The proposed methods are validated on real and synthetic datasets, showing high attack success.
Theoretical analysis supports the attack mechanisms for arbitrary SCMs.
Abstract
Inference of causal structures from observational data is a key component of causal machine learning; in practice, this data may be incompletely observed. Prior work has demonstrated that adversarial perturbations of completely observed training data may be used to force the learning of inaccurate causal structural models (SCMs). However, when the data can be audited for correctness (e.g., it is crytographically signed by its source), this adversarial mechanism is invalidated.
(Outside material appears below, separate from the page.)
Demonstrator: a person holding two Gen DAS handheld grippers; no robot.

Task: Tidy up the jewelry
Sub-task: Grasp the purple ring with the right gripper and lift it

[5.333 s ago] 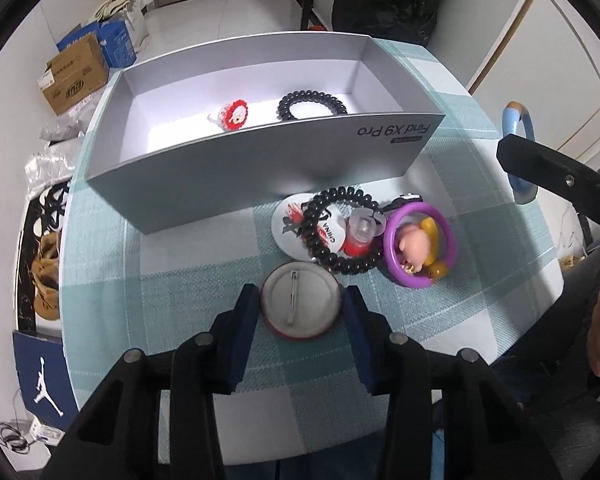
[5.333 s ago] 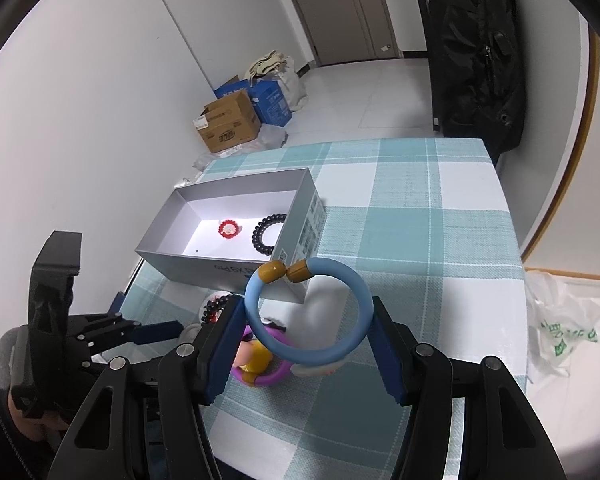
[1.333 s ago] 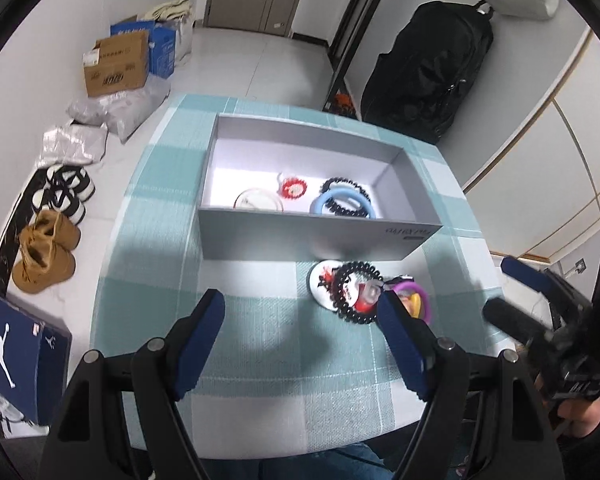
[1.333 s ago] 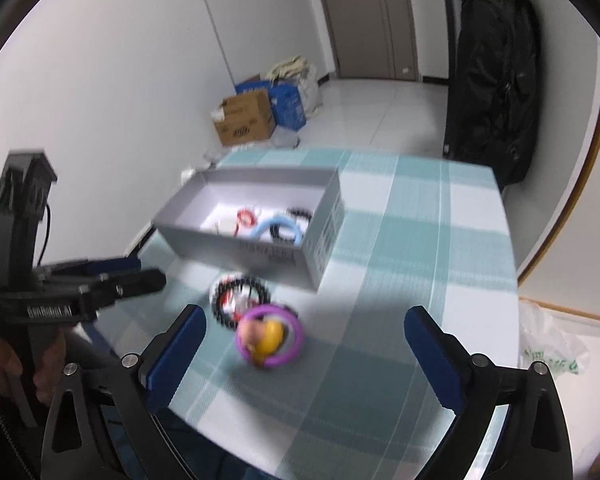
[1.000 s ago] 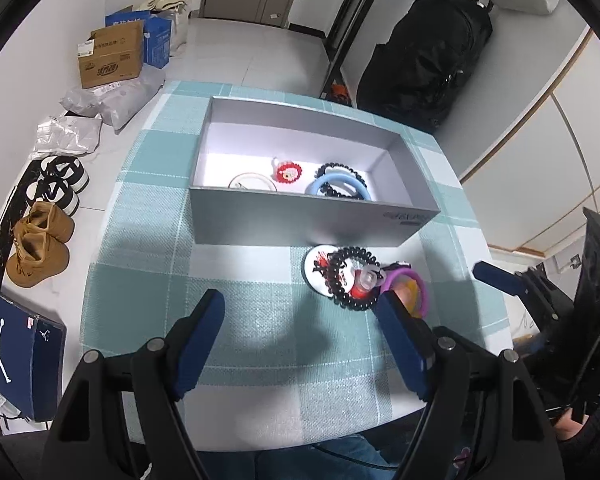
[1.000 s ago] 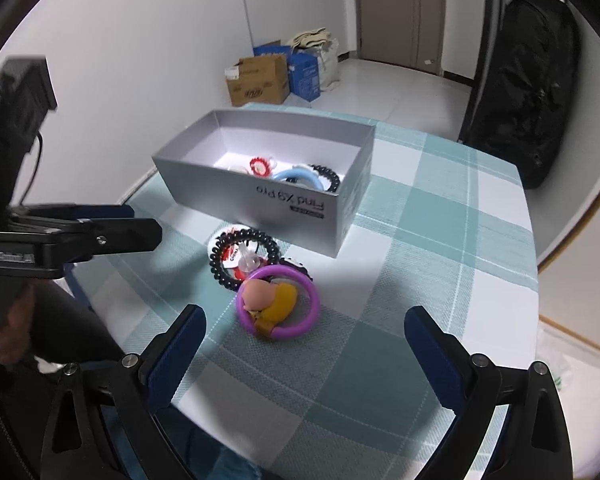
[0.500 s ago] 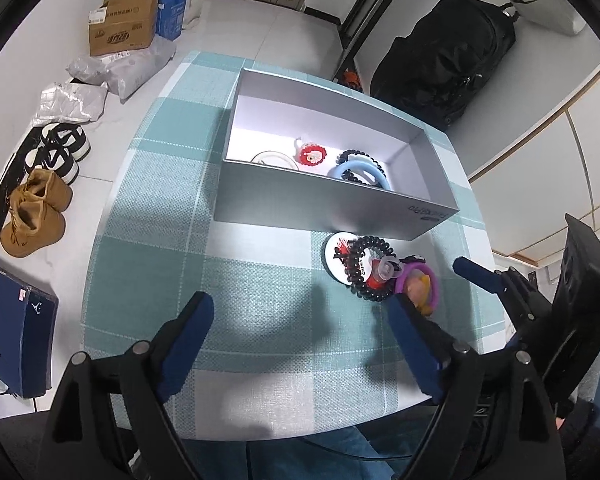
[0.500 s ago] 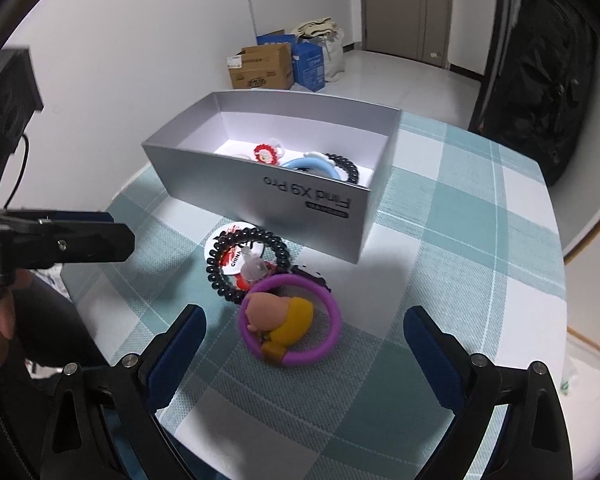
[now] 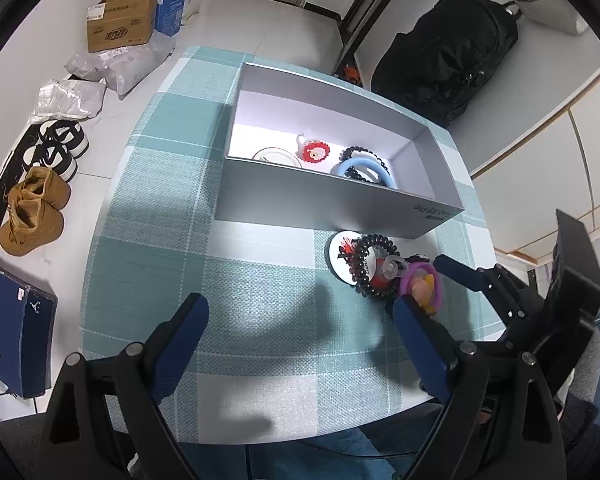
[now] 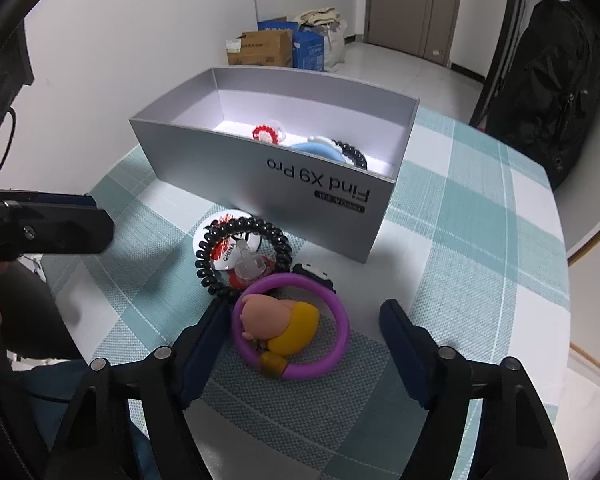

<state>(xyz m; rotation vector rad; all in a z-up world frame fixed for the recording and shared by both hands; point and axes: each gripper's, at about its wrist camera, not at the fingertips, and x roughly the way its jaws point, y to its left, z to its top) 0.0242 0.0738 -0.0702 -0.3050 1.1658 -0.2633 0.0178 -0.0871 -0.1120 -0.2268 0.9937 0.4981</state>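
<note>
A grey box (image 9: 324, 204) (image 10: 260, 168) stands on the checked table and holds a blue bangle (image 9: 364, 170), a black bead bracelet (image 9: 350, 152), a red flower piece (image 9: 315, 152) and a round badge (image 9: 276, 157). In front of it lie a purple bangle (image 10: 300, 326) with a small doll (image 10: 280, 326), a black coil bracelet (image 10: 244, 252) and a white badge (image 10: 220, 240). My right gripper (image 10: 304, 344) is open, its fingers either side of the purple bangle, low over it. My left gripper (image 9: 300, 340) is open and empty, high above the table's near side.
The table's near edge (image 9: 260, 432) is close under the left gripper. Shoes (image 9: 36, 208), cardboard boxes (image 9: 120, 24) and a black backpack (image 9: 444, 52) are on the floor around the table.
My right gripper has come down and forward onto the purple bangle, now straddling it. My left gripper has drifted slightly left and stays high and open.
</note>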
This work introduces a novel attack methodology wherein the adversary deceptively omits a portion of the true training data to bias the learned causal structures in a desired manner. Theoretically sound attack mechanisms are derived for the case of arbitrary SCMs, and a sample-efficient learning-based heuristic is given for Gaussian SCMs. Experimental validation of these approaches on real and synthetic data sets…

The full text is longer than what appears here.